Nothing in the data may be altered, so output all of it exactly.

— Data —
★ ★ ★

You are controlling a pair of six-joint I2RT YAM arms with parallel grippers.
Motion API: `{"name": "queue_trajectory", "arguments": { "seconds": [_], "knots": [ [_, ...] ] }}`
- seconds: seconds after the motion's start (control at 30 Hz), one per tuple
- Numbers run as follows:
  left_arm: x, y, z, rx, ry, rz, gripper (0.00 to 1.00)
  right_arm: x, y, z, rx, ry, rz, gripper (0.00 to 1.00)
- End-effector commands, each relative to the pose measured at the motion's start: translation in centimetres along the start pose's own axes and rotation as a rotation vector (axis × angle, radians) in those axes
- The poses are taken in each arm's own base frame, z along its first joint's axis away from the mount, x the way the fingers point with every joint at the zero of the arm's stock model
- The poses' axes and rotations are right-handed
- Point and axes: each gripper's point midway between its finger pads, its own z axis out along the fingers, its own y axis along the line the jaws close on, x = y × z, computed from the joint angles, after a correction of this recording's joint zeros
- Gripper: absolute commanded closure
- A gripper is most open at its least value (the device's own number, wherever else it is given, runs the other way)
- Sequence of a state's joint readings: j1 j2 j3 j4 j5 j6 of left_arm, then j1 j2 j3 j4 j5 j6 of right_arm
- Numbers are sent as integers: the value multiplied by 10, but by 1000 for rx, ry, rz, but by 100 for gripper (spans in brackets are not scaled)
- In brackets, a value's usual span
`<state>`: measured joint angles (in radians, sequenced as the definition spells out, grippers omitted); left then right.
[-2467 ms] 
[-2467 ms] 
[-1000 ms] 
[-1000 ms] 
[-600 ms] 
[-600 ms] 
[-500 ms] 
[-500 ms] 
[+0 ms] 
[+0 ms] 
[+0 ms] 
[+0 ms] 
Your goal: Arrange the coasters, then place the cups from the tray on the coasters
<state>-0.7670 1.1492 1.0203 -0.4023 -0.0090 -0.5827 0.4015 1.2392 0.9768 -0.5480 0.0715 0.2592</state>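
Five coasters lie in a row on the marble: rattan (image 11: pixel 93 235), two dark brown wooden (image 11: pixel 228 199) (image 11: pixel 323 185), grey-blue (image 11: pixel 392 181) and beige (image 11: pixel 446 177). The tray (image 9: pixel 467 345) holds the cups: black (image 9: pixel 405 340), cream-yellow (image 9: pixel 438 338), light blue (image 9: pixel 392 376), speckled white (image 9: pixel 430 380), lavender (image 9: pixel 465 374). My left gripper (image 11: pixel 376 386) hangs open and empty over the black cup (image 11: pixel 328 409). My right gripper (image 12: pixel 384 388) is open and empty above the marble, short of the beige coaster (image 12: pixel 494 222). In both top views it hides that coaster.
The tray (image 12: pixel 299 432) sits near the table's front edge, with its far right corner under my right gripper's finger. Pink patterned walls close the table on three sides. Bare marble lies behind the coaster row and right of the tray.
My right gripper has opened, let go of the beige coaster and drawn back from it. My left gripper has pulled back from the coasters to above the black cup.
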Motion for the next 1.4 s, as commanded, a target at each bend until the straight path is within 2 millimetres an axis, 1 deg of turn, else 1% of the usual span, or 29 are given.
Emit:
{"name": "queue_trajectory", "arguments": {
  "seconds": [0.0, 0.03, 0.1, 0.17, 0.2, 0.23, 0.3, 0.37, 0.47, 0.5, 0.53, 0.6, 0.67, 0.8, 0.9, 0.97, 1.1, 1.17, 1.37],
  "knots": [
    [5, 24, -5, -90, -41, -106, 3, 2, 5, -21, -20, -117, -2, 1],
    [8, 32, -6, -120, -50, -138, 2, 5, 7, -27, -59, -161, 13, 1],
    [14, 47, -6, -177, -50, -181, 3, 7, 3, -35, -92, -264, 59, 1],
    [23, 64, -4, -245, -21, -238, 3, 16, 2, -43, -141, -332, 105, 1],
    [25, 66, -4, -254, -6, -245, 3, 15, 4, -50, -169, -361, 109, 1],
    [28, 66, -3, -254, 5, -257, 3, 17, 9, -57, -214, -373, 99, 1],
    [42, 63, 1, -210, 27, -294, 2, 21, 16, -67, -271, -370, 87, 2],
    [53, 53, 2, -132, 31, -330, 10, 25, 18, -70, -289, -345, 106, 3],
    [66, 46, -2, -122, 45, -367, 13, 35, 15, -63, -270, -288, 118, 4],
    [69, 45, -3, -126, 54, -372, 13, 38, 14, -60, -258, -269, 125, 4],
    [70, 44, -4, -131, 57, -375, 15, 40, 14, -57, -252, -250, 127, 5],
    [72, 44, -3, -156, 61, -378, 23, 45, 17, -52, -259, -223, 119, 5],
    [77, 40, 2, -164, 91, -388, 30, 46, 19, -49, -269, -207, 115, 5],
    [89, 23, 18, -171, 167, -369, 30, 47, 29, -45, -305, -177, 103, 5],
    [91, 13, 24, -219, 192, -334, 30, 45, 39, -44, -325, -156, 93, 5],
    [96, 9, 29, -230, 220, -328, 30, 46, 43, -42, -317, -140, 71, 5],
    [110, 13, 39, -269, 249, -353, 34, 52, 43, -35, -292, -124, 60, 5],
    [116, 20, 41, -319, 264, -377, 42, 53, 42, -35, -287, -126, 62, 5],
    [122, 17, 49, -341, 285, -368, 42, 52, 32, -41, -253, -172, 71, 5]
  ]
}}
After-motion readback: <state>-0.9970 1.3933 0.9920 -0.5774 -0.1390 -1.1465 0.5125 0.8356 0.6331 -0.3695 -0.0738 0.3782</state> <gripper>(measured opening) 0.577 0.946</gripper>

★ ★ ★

— Completed exercise —
You are controlling a pair of six-joint I2RT YAM arms with parallel grippers.
Motion API: `{"name": "queue_trajectory", "arguments": { "seconds": [_], "knots": [ [_, ...] ] }}`
- seconds: seconds after the motion's start (control at 30 Hz), one per tuple
- Numbers run as follows:
  left_arm: x, y, z, rx, ry, rz, gripper (0.00 to 1.00)
  right_arm: x, y, z, rx, ry, rz, gripper (0.00 to 1.00)
- End-effector commands, each relative to the pose measured at the motion's start: translation in centimetres along the start pose's own axes and rotation as a rotation vector (axis × angle, radians) in those axes
- The poses are taken in each arm's own base frame, z along its first joint's axis away from the mount, x the way the fingers point with every joint at the zero of the arm's stock model
- The poses' axes and rotations are right-handed
- Point and axes: each gripper's point midway between its finger pads, its own z axis out along the fingers, its own y axis along the line the jaws close on, x = y × z, computed from the joint angles, after a correction of this recording's joint zeros
- Gripper: absolute commanded closure
- A gripper is most open at its least value (the device's own number, wherever else it is given, runs the other way)
- Sequence of a state's joint readings: j1 j2 j3 j4 j5 j6 of left_arm, then j1 j2 j3 j4 j5 j6 of right_arm
- Numbers are sent as integers: the value multiplied by 10, but by 1000 for rx, ry, rz, but by 100 for gripper (spans in brackets are not scaled)
- In brackets, a value's usual span
`<state>`: measured joint angles (in radians, sequenced as the definition spells out, grippers omitted); left then right.
[-2467 ms] 
[-2467 ms] 
[-1000 ms] 
[-1000 ms] 
[-600 ms] 
[-600 ms] 
[-500 ms] 
[-500 ms] 
[+0 ms] 
[+0 ms] 
[+0 ms] 
[+0 ms] 
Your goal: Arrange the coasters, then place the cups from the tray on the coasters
<state>-0.7670 1.1492 1.0203 -0.4023 -0.0090 -0.5827 0.4015 1.2392 0.9768 -0.5480 0.0715 0.2592</state>
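Five coasters lie in a row on the marble: rattan (image 11: pixel 93 235), two dark brown wooden (image 11: pixel 228 199) (image 11: pixel 323 185), grey-blue (image 11: pixel 392 181) and beige (image 11: pixel 446 177). The tray (image 9: pixel 467 345) holds the cups: black (image 9: pixel 405 340), cream-yellow (image 9: pixel 438 338), light blue (image 9: pixel 392 376), speckled white (image 9: pixel 430 380), lavender (image 9: pixel 465 374). My left gripper (image 11: pixel 376 386) hangs open and empty over the black cup (image 11: pixel 328 409). My right gripper (image 12: pixel 384 388) is open and empty above the marble, short of the beige coaster (image 12: pixel 494 222). In both top views it hides that coaster.
The tray (image 12: pixel 299 432) sits near the table's front edge, with its far right corner under my right gripper's finger. Pink patterned walls close the table on three sides. Bare marble lies behind the coaster row and right of the tray.
My right gripper has opened, let go of the beige coaster and drawn back from it. My left gripper has pulled back from the coasters to above the black cup.
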Motion for the next 1.4 s, as commanded, a target at each bend until the straight path is within 2 millimetres an axis, 1 deg of turn, else 1% of the usual span, or 29 are given.
Emit:
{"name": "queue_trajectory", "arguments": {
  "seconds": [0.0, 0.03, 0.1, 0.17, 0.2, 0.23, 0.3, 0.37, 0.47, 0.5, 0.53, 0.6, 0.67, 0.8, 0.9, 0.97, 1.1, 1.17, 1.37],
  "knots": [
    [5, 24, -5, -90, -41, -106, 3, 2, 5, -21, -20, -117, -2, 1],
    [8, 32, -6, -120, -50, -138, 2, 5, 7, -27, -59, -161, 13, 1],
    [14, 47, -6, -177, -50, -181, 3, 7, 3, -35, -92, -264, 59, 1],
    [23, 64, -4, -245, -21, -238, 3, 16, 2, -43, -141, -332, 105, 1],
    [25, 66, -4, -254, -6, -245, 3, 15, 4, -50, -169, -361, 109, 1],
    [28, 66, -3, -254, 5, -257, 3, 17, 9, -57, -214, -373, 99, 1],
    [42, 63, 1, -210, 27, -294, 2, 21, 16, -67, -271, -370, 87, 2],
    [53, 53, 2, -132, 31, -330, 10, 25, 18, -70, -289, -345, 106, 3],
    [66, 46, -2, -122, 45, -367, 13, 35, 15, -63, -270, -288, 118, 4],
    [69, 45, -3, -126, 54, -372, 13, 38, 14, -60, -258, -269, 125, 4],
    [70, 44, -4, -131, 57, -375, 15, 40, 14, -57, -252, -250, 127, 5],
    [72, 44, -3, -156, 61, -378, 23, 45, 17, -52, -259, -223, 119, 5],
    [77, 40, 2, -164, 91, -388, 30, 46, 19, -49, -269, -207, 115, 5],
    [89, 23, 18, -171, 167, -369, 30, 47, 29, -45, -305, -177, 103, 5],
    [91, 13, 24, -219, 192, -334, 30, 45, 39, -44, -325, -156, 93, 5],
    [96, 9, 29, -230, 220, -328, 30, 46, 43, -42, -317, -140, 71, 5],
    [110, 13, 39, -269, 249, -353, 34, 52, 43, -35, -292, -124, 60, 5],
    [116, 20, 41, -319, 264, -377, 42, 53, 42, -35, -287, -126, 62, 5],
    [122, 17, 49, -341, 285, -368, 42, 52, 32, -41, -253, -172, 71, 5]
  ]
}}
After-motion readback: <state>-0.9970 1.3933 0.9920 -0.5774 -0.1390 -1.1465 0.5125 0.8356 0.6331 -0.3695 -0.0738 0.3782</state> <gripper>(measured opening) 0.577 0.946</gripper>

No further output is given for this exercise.